You can then calculate the mean value of the predictor in each interval and create a plot of the empirical logit versus the mean value of the predictor in each interval.
Empirical logit plot in R (quantitative predictor)
Created using dplyr and ggplot functions.

Empirical logit plot in R (quantitative predictor)

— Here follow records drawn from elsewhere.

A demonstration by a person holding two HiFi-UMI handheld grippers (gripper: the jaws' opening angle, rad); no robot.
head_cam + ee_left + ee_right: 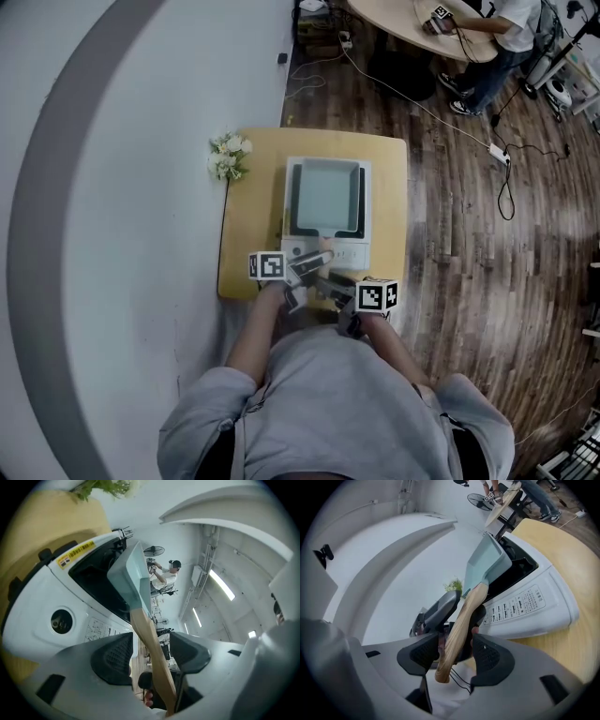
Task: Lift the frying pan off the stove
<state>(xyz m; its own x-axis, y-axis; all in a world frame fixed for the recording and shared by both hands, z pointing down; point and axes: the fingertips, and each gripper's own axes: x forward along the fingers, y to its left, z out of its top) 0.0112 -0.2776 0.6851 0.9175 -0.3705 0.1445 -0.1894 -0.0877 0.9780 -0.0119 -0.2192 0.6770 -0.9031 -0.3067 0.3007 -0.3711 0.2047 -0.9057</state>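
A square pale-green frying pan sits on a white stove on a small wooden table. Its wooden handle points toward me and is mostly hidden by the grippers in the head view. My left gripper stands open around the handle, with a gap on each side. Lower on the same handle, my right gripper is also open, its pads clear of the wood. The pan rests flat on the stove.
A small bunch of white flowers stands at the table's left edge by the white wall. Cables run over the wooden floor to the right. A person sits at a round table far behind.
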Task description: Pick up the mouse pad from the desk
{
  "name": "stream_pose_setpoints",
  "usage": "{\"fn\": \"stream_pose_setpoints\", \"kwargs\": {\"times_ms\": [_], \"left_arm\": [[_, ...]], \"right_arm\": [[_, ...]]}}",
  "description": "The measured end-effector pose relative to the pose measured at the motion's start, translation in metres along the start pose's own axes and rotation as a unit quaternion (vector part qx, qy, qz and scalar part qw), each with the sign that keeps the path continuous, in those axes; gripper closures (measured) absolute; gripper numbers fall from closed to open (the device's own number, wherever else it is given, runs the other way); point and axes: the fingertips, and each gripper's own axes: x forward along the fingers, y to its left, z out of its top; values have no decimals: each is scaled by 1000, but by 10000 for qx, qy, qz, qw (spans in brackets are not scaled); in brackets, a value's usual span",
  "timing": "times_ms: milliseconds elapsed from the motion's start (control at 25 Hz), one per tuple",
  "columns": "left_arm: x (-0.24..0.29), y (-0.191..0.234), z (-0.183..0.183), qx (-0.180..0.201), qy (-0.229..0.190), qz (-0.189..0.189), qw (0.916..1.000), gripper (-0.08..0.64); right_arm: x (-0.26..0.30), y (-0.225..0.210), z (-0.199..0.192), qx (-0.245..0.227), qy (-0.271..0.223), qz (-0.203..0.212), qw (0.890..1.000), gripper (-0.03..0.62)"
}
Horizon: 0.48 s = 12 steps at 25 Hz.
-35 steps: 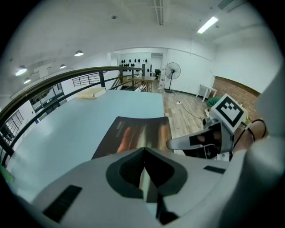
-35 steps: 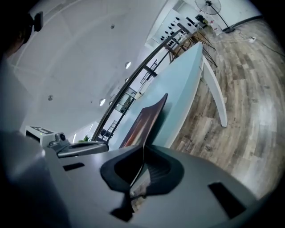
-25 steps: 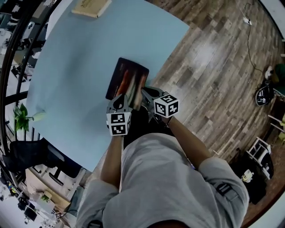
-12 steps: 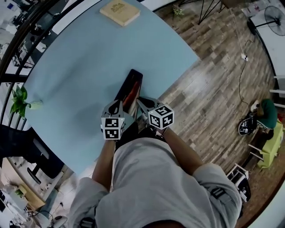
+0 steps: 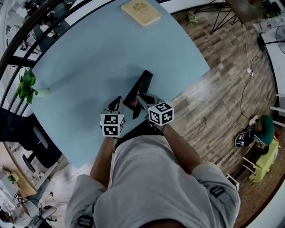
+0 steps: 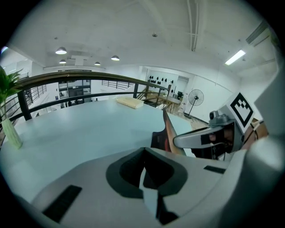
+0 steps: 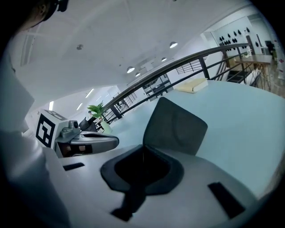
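The mouse pad (image 5: 139,89) is off the light blue desk (image 5: 84,58) and stands almost on edge, its dark underside (image 7: 176,127) turned toward the right gripper view. My right gripper (image 5: 141,99) is shut on the pad's near edge. In the left gripper view the pad's printed orange face (image 6: 171,133) rises just beyond the right gripper's fingers (image 6: 200,136). My left gripper (image 5: 116,102) hovers beside the pad on its left, apart from it, jaws together with nothing between them.
A tan book (image 5: 140,12) lies at the desk's far edge. A potted plant (image 5: 27,87) stands at the left edge, next to a dark railing. A black chair (image 5: 26,133) sits below the desk's left side. Wooden floor (image 5: 222,102) lies to the right.
The pad has gone from lying flat on the desk to standing on edge in the air. Both grippers have shifted together with it.
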Motion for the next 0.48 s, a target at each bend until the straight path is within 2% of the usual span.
{"fn": "stream_pose_setpoints", "kwargs": {"times_ms": [280, 480], "left_arm": [[-9, 9, 3, -675, -178, 488, 9964, 548], [-31, 17, 3, -1175, -341, 1019, 9872, 548]], "right_arm": [[20, 13, 4, -325, 367, 629, 9968, 575], [31, 35, 14, -511, 558, 1237, 9894, 575]]}}
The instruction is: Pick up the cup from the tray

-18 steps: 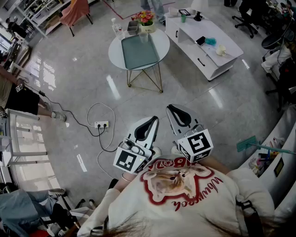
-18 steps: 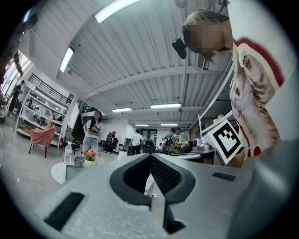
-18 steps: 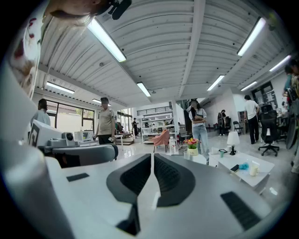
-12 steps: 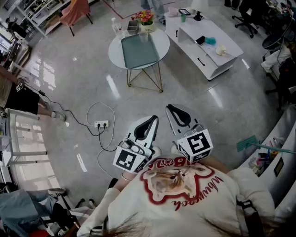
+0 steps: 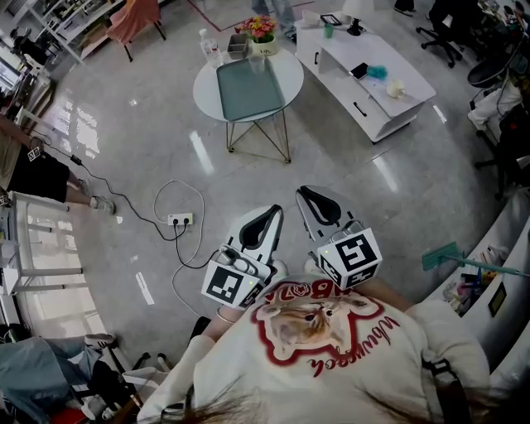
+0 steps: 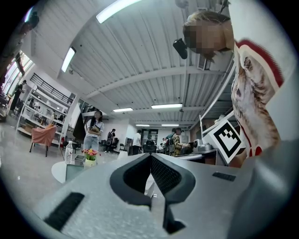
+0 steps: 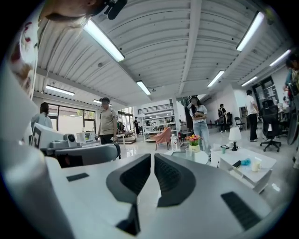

Created using dplyr and ggplot functions.
heart_disease |>
mutate(age_bin = cut_interval(age, n = 10)) |>
group_by(age_bin) |>
mutate(mean_age = mean(age)) |>
count(mean_age, high_risk) |>
mutate(prop = n/sum(n)) |>
filter(high_risk == "1") |>
mutate(emp_logit = log(prop/(1-prop))) |>
ggplot(aes(x = mean_age, y = emp_logit)) +
geom_point() +
geom_smooth(method = "lm", se = FALSE) +
labs(x = "Mean Age",
y = "Empirical logit")Empirical logit plot in R (quantitative predictor)
Using the emplogitplot1 function from the Stat2Data R package
emplogitplot1(high_risk ~ age,
data = heart_disease,
ngroups = 10)
Empirical logit plot in R (interactions)
Using the emplogitplot2 function from the Stat2Data R package
emplogitplot2(high_risk ~ age + currentSmoker, data = heart_disease,
ngroups = 10,
putlegend = "bottomright")
Checking linearity
emplogitplot1(high_risk ~ age,
data = heart_disease,
ngroups = 10)
emplogitplot1(high_risk ~ totChol,
data = heart_disease,
ngroups = 10)
. . .
✅ The linearity condition is satisfied. There is a linear relationship between the empirical logit and the predictor variables.
Checking randomness
We can check the randomness condition based on the context of the data and how the observations were collected.
- Was the sample randomly selected?
- If the sample was not randomly selected, ask whether there is reason to believe the observations in the sample differ systematically from the population of interest.
. . .
✅ The randomness condition is satisfied. We do not have reason to believe that the participants in this study differ systematically from adults in the U.S. in regards to health characteristics and risk of heart disease.
Checking independence
- We can check the independence condition based on the context of the data and how the observations were collected.
- Independence is most often violated if the data were collected over time or there is a strong spatial relationship between the observations.
. . .
✅ The independence condition is satisfied. It is reasonable to conclude that the participants’ health characteristics are independent of one another.